Artificial intelligence has been making headlines for its capabilities in various fields, but can it make us laugh? A recent study published in the journal PLOS ONE suggests that AI might have the upper hand in humor as well. The research shows that AI-generated humor was rated as equally funny or funnier than human-created jokes, even when pitted against professional satirists from The Onion.
Creating humor is notoriously difficult. To be perceived as funny, jokes need to strike a balance between being surprising and benign. Most people develop their sense of humor through exposure and practice, picking up on patterns that make jokes work. Researchers wanted to see if large language models (LLMs), a type of artificial intelligence designed to understand, generate, and manipulate human language, could replicate this human skill.
LLMs are built using vast amounts of textual data and complex algorithms to create models capable of predicting and generating text. These models learn by processing and analyzing extensive datasets, which enables them to recognize patterns, understand context, and produce coherent text responses to prompts.
The study aimed to explore whether LLMs could generate humor that resonates with people. This question is particularly relevant given the entertainment industry’s ongoing debate about the use of AI in creative fields. The study’s lead researcher, Drew Gorenz of the University of Southern California, noted that recent strikes by Hollywood writers and actors highlight the fear that AI could threaten jobs and creativity in the entertainment industry.
The researchers conducted two main studies to compare the humor production abilities of AI and humans. They used OpenAI’s ChatGPT 3.5 for the AI-generated content. The first study focused on comparing ChatGPT’s humor with that of laypeople, while the second compared ChatGPT’s humor with professional satirists from The Onion.
In the first study, 105 participants from Amazon Mechanical Turk, an online workforce platform, were asked to complete three humor tasks. These tasks involved creating humorous phrases for given acronyms, answering fill-in-the-blank prompts humorously, and crafting roast jokes in response to hypothetical scenarios.
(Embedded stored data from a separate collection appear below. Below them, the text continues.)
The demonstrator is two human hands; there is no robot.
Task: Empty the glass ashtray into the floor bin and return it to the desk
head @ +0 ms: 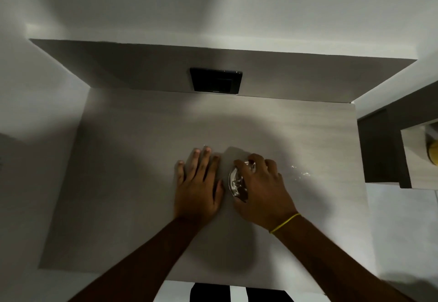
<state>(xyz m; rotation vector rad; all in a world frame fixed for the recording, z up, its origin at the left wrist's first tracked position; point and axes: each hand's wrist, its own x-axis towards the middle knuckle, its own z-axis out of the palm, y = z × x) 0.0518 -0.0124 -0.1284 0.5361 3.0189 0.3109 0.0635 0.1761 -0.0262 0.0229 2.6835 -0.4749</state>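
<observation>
We see the right hand [260,183] clamped on the clear glass ashtray [238,183], tilted off the pale wooden worktop [142,135], while the left hand [198,183] lies flat and empty, probably for support.

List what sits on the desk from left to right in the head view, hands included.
Left hand flat on the desk → glass ashtray, gripped by the right hand → yellow band on the right wrist.

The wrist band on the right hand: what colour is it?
Yellow wrist band, seen in the head view.
</observation>
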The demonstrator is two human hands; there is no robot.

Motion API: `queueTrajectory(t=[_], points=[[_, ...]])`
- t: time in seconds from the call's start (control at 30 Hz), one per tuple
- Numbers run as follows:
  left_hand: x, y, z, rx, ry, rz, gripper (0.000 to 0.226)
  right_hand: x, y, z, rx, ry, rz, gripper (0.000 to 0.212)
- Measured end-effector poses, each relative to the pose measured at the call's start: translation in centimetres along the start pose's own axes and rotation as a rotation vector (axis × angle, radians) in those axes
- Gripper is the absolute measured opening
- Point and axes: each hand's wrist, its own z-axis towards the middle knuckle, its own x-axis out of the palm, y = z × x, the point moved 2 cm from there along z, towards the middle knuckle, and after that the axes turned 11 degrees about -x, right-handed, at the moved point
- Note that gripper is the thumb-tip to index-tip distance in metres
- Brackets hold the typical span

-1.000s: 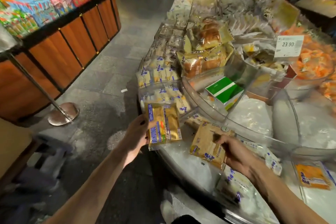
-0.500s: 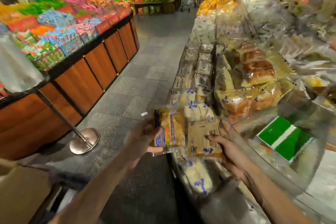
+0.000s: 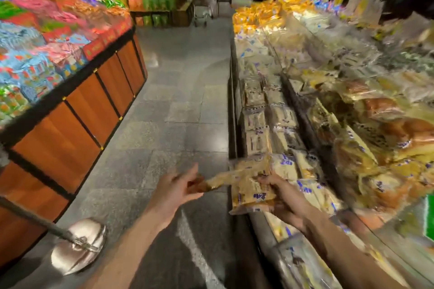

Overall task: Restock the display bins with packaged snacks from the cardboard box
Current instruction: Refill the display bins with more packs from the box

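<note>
The right hand is closed around a small bundle of snack packets, yellow-beige wrappers with blue print, and it holds them just over the near edge of the display bins. The thumb lies on top of the bundle and the other fingers are curled under it. One packet of the bundle sticks out to the left, across the gap over the floor, and its brown end sits between the thumb and the forefinger of the left hand. That hand pinches this end lightly, and its other fingers are rather straight and point up and forward; the picture is blurred here, so the finer grip cannot be told. Both forearms come in from the bottom of the view. The display bins are clear and run in rows along the bench on the right side of the aisle, already holding many packets of the same kind, some lying flat and some stacked. Further right on the bench lie bagged bread loaves, and a green box shows at the right edge. On the left side of the aisle stands a wooden display stand full of colourful sweets, and near it the round metal base of a barrier post rests on the floor
</note>
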Motion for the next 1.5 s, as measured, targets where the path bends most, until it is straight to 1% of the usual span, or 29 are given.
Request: queueTrajectory(t=[0.07,0.13,0.17,0.23,0.33,0.4,0.47,0.53,0.57,0.67,0.7,0.73,0.8,0.87,0.97,1.0,1.07,1.1,1.13,1.17,1.2,1.23,1.27,1.3,1.37,1.4,1.43,1.47,1.5], points=[[-1.4,-2.0,2.9,0.002,0.007,0.159,0.046,1.3,0.3,1.7,-0.02,-0.024,-0.003,0.046],[-1.9,-3.8,6.0,0.044,0.0,0.31,0.036,2.0,0.6,3.3,-0.06,-0.05,0.004,0.038],[-1.6,-4.7,7.4,0.067,0.023,0.334,0.04,2.1,0.8,4.2,-0.079,-0.068,0.013,0.036],[-1.0,-6.4,10.6,0.079,0.063,0.337,0.06,2.0,1.2,6.3,-0.115,-0.113,0.022,0.035],[0.1,-8.4,16.4,0.026,0.139,0.381,0.088,1.2,1.9,10.5,-0.157,-0.166,0.035,0.041],[1.1,-9.4,20.7,-0.04,0.237,0.385,0.094,0.3,2.6,14.1,-0.165,-0.2,0.054,0.047],[2.4,-10.9,24.7,-0.109,0.285,0.419,0.081,-0.6,3.8,18.0,-0.196,-0.258,0.015,0.055],[4.1,-12.8,28.3,-0.131,0.291,0.543,0.06,-1.7,5.4,21.3,-0.205,-0.312,-0.055,0.071],[5.0,-13.9,29.9,-0.126,0.312,0.605,0.052,-2.1,6.3,22.6,-0.202,-0.337,-0.098,0.072],[7.8,-17.8,34.5,-0.088,0.35,0.639,0.035,-3.8,9.1,26.5,-0.215,-0.412,-0.116,0.05],[8.6,-19.0,36.1,-0.085,0.349,0.623,0.031,-4.3,9.9,27.7,-0.219,-0.45,-0.097,0.046],[9.4,-20.1,37.5,-0.087,0.36,0.604,0.029,-4.9,10.8,28.8,-0.22,-0.486,-0.063,0.046],[11.3,-21.8,40.7,-0.095,0.394,0.565,0.029,-5.8,12.6,30.7,-0.225,-0.523,-0.005,0.042],[13.1,-23.0,44.4,-0.129,0.406,0.532,0.031,-6.9,14.0,32.3,-0.233,-0.558,0.016,0.028],[16.1,-24.0,50.6,-0.175,0.446,0.533,0.04,-8.8,15.2,34.3,-0.238,-0.679,0.054,0.016],[17.3,-24.4,52.5,-0.172,0.473,0.549,0.038,-9.5,15.4,35.0,-0.245,-0.73,0.079,0.012],[20.2,-25.0,56.2,-0.183,0.54,0.594,0.025,-10.3,15.9,36.0,-0.262,-0.835,0.126,0.007],[21.5,-25.3,57.9,-0.194,0.573,0.624,0.023,-10.5,16.0,36.5,-0.276,-0.88,0.16,0.007],[22.9,-25.7,59.4,-0.193,0.621,0.652,0.027,-10.3,16.2,37.1,-0.289,-0.931,0.194,0.006],[24.6,-26.1,61.1,-0.189,0.673,0.685,0.036,-10.2,16.4,37.5,-0.31,-0.984,0.221,0.006],[26.2,-26.3,62.3,-0.183,0.696,0.717,0.047,-9.9,16.6,37.8,-0.335,-1.01,0.238,0.009],[27.7,-26.4,63.5,-0.161,0.713,0.762,0.056,-9.7,16.7,38.2,-0.353,-1.041,0.25,0.018],[29.2,-26.3,64.3,-0.132,0.748,0.813,0.062,-9.4,17.0,38.6,-0.358,-1.065,0.258,0.025],[30.6,-25.9,65.0,-0.099,0.785,0.869,0.065,-9.3,17.0,38.9,-0.353,-1.103,0.265,0.026],[32.4,-25.0,66.0,-0.035,0.852,0.992,0.066,-8.9,16.6,39.7,-0.355,-1.18,0.325,0.024],[33.7,-23.9,66.5,-0.033,0.895,1.041,0.065,-8.9,16.5,39.8,-0.368,-1.226,0.361,0.026],[34.0,-23.2,66.7,-0.01,0.889,1.073,0.061,-8.9,16.5,40.0,-0.373,-1.239,0.371,0.028],[33.8,-22.9,66.5,0.055,0.854,1.109,0.056,-8.5,16.7,40.3,-0.372,-1.228,0.37,0.03],[34.1,-22.7,66.4,0.176,0.827,1.19,0.052,-8.3,16.8,40.5,-0.375,-1.23,0.369,0.031]])
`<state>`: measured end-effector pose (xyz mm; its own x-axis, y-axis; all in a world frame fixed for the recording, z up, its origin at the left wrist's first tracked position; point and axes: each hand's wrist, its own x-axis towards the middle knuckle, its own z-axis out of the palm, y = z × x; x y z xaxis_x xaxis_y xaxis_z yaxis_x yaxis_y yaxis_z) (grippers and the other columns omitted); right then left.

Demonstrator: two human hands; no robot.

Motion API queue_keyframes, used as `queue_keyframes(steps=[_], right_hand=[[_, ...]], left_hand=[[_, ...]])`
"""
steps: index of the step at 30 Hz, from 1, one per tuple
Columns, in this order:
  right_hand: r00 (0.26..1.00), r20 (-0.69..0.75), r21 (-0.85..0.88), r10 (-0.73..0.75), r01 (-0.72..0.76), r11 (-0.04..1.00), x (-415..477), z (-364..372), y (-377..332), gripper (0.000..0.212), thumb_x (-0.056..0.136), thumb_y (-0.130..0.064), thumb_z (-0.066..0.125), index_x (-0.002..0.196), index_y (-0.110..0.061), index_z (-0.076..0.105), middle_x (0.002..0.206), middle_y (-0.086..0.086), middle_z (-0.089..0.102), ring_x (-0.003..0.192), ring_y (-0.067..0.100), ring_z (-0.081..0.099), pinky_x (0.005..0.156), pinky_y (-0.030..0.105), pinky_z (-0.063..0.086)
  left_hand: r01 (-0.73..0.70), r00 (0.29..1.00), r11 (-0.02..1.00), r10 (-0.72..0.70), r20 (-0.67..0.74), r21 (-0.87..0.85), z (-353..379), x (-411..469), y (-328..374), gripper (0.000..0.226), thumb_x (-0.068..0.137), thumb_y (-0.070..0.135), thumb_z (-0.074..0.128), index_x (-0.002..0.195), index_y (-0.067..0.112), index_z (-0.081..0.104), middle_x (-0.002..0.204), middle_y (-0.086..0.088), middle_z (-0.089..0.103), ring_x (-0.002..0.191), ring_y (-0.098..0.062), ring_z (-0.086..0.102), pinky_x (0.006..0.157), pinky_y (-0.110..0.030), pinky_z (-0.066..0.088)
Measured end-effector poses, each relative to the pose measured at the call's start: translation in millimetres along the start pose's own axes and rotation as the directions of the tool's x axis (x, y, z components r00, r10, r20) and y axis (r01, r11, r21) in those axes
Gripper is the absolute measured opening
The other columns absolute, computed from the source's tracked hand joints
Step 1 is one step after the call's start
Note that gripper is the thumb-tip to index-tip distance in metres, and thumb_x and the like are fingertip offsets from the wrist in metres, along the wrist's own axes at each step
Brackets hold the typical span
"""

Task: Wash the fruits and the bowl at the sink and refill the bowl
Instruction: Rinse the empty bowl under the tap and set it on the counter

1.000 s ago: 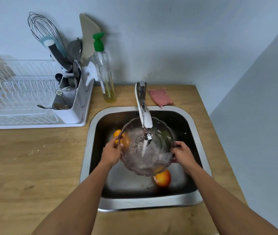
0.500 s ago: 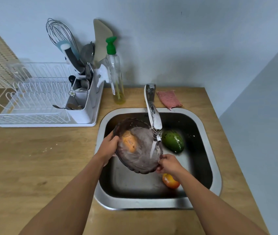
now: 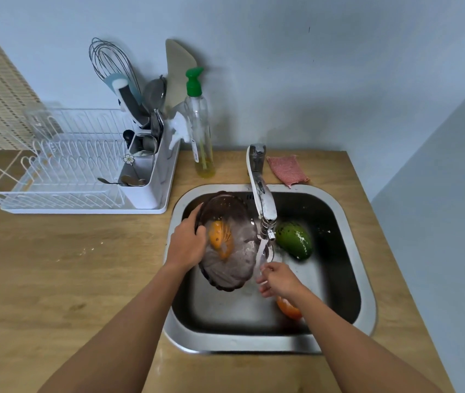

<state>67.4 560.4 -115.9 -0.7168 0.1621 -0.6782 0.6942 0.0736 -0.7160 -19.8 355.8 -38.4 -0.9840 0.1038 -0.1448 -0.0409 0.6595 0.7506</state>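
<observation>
Fig. 1: my left hand [image 3: 186, 245] grips the left rim of the tilted bowl [image 3: 234, 268] over the sink [image 3: 364, 293], my right hand [image 3: 278, 280] hangs slack-fingered just right of it, with 1 green fruit [image 3: 295, 239] farther right, nearest that hand.

Home kitchen: steel sink [image 3: 339, 211] with running tap [image 3: 262, 194] set in wooden table [image 3: 55, 279]; white dish rack [image 3: 64, 171] with whisk [image 3: 109, 61]; dish-soap bottle [image 3: 200, 131]; scrub pad [image 3: 288, 170] at the wall.
</observation>
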Motion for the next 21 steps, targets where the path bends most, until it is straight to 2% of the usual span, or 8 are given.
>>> queue_keyframes(steps=[3,6,12,15,18,21], right_hand=[[0.999,-0.031,0.029,-0.026,0.027,0.999,0.1,-9.3,-4.8,0.017,0.1,-0.012,0.039,0.094,-0.01,0.054,0.078,0.012,0.057,0.051,0.019,0.05,0.044,0.024,0.041],[0.993,-0.091,0.031,-0.069,0.072,0.997,-1.6,-21.7,-10.8,0.019,0.099,-0.012,0.04,0.093,-0.009,0.057,0.074,0.009,0.059,0.051,0.017,0.049,0.044,0.025,0.037],[0.961,-0.203,-0.066,-0.19,0.18,0.982,3.0,-38.8,-13.8,0.028,0.1,-0.021,0.039,0.097,-0.008,0.063,0.071,0.004,0.062,0.054,0.016,0.052,0.049,0.028,0.04],[0.949,-0.219,-0.131,-0.226,0.2,0.971,5.9,-49.9,-23.2,0.027,0.099,-0.021,0.04,0.091,-0.01,0.064,0.071,0.004,0.063,0.054,0.017,0.054,0.049,0.028,0.041],[0.952,-0.193,-0.195,-0.238,0.2,0.96,5.1,-55.8,-29.0,0.025,0.097,-0.016,0.041,0.087,-0.009,0.063,0.069,0.005,0.062,0.052,0.017,0.053,0.049,0.027,0.041],[0.961,-0.135,-0.227,-0.242,0.208,0.952,1.7,-51.6,-28.5,0.023,0.098,-0.015,0.04,0.088,-0.012,0.061,0.069,0.003,0.061,0.052,0.017,0.052,0.047,0.025,0.039]], left_hand=[[-0.078,0.994,0.997,0.079,-0.08,0.009,1.7,-1.9,5.6,0.056,0.092,0.016,0.041,0.146,0.029,0.038,0.132,-0.006,0.058,0.119,-0.025,0.055,0.105,-0.041,0.043],[-0.147,0.978,0.989,0.151,-0.146,0.035,4.0,-5.8,18.1,0.058,0.093,0.01,0.043,0.148,0.028,0.037,0.134,-0.008,0.054,0.117,-0.025,0.055,0.101,-0.038,0.043],[-0.228,0.937,0.96,0.262,-0.232,0.166,9.4,-15.6,25.5,0.063,0.091,0.007,0.044,0.149,0.029,0.034,0.127,-0.014,0.054,0.082,-0.035,0.061,0.07,-0.044,0.053],[-0.251,0.92,0.946,0.299,-0.253,0.206,10.3,-17.3,26.9,0.064,0.086,0.012,0.038,0.149,0.026,0.036,0.123,-0.016,0.055,0.073,-0.036,0.06,0.062,-0.04,0.051],[-0.238,0.914,0.952,0.286,-0.286,0.192,10.6,-20.4,25.1,0.064,0.086,0.009,0.041,0.149,0.024,0.037,0.123,-0.016,0.055,0.075,-0.035,0.06,0.062,-0.036,0.046],[-0.22,0.917,0.96,0.263,-0.298,0.172,10.5,-23.1,27.5,0.064,0.087,0.009,0.04,0.149,0.025,0.036,0.123,-0.016,0.055,0.078,-0.034,0.06,0.065,-0.038,0.048]])
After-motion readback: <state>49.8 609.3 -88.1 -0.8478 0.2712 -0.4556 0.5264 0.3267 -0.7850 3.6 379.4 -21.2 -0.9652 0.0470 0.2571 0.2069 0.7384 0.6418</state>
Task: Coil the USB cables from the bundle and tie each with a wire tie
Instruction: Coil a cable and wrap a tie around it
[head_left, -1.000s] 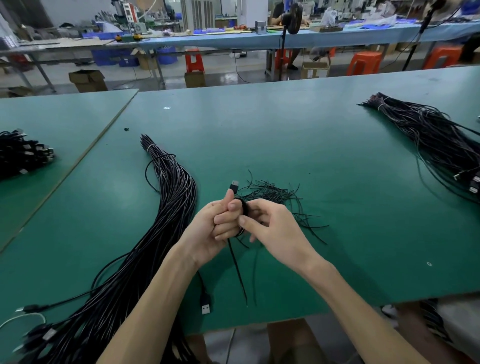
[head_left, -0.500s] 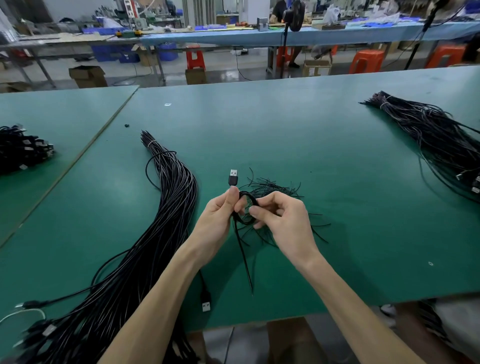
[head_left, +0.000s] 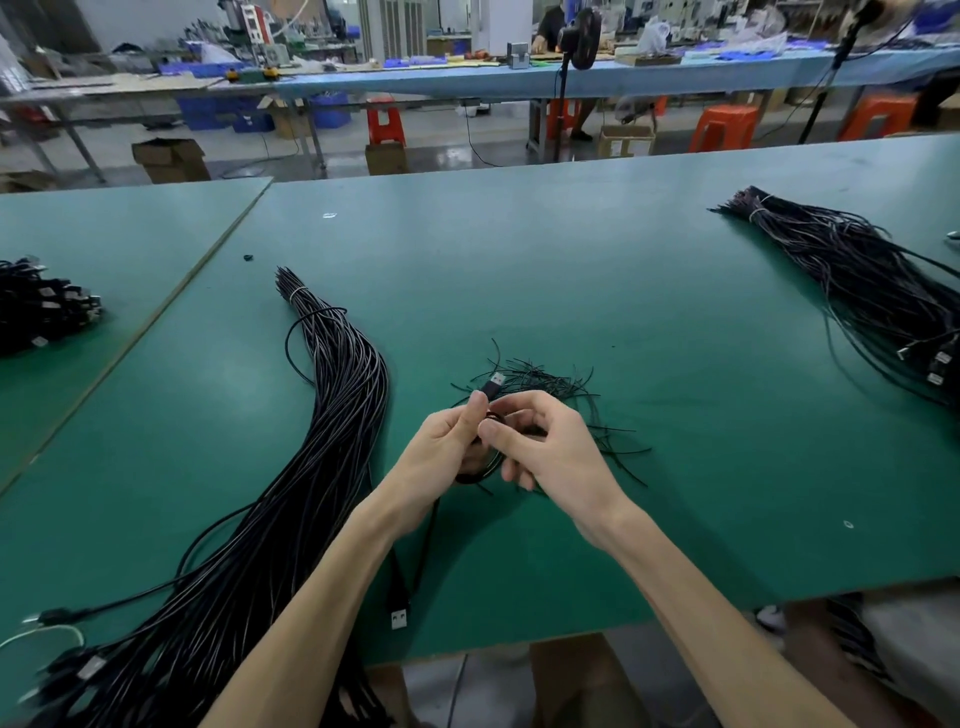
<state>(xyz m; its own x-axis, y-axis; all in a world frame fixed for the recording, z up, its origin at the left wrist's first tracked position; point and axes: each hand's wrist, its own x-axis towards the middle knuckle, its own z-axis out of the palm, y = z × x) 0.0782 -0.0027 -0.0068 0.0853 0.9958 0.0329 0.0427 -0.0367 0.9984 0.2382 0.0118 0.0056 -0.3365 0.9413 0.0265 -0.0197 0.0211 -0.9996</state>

Participants were explicitly told to use their own imagination and not to copy jokes from other sources.
ChatGPT 3.5 was given the same tasks, producing 20 responses for each prompt. These AI-generated jokes were then mixed with human-created jokes and evaluated by a separate group of 200 participants, who rated their funniness on a seven-point scale.
The AI’s jokes were consistently rated higher in funniness across three different tasks: creating humorous acronyms, completing fill-in-the-blank statements humorously, and crafting roast jokes. Overall, ChatGPT’s jokes outperformed the majority of human-generated jokes, with the AI excelling particularly in the roast joke task.
Specifically, ChatGPT outperformed 73% of the human participants in the acronyms task, 63% of the human participants in the fill-in-the-blank task, and 87% of human participants in the roast joke task.
In the second study, the researchers compared AI-generated satirical headlines to those from The Onion. They used a convenience sample of 217 students from the University of Southern California. Each student rated the funniness of a mix of headlines generated by ChatGPT and The Onion, without knowing the source of each headline.
The results showed no significant difference in the average funniness ratings between the AI-generated headlines and those from The Onion. Among the top four highest-rated headlines, two were generated by ChatGPT and two by The Onion. Notably, the highest-rated headline was an AI-generated one: “Local Man Discovers New Emotion, Still Can’t Describe It Properly.” This suggests that ChatGPT can produce satirical content that is on par with professional writers.
These findings indicate that AI, specifically ChatGPT 3.5, has a surprising proficiency in humor production. Despite lacking emotions and personal experiences, the AI was able to analyze patterns and create jokes that resonated well with people.
“Since ChatGPT can’t feel emotions itself but it tells novel jokes better than the average human, these studies provide evidence that you don’t need to feel the emotions of appreciating a good joke to tell a really good one yourself,” Gorenz said.
The researchers also explored whether demographic factors influenced humor ratings. It was found that age, sex, and political orientation did not significantly affect participants’ preferences for AI-generated versus human-generated jokes. This suggests that the AI’s humor appeal was broad and not limited to specific demographic groups.
While the study’s findings are intriguing, they come with several caveats. For example, the humor tasks were text-based and did not involve delivery, which is a critical component of humor. AI-generated jokes might not perform as well in formats that require timing and presentation, such as stand-up comedy or sketch shows.
“That ChatGPT can produce written humor at a quality that exceeds laypeople’s abilities and equals some professional comedy writers has important implications for comedy fans and workers in the entertainment industry,” the researchers wrote. “For professional comedy writers, our results suggest that LLMs can pose a serious employment threat. The implications are more positive for people who merely want to reap the benefits of elevating their everyday communications with a dose of humor. They can turn to LLMs for help.”
The study, “How funny is ChatGPT? A comparison of human- and A.I.-produced jokes,” was authored by Drew Gorenz and Norbert Schwarz.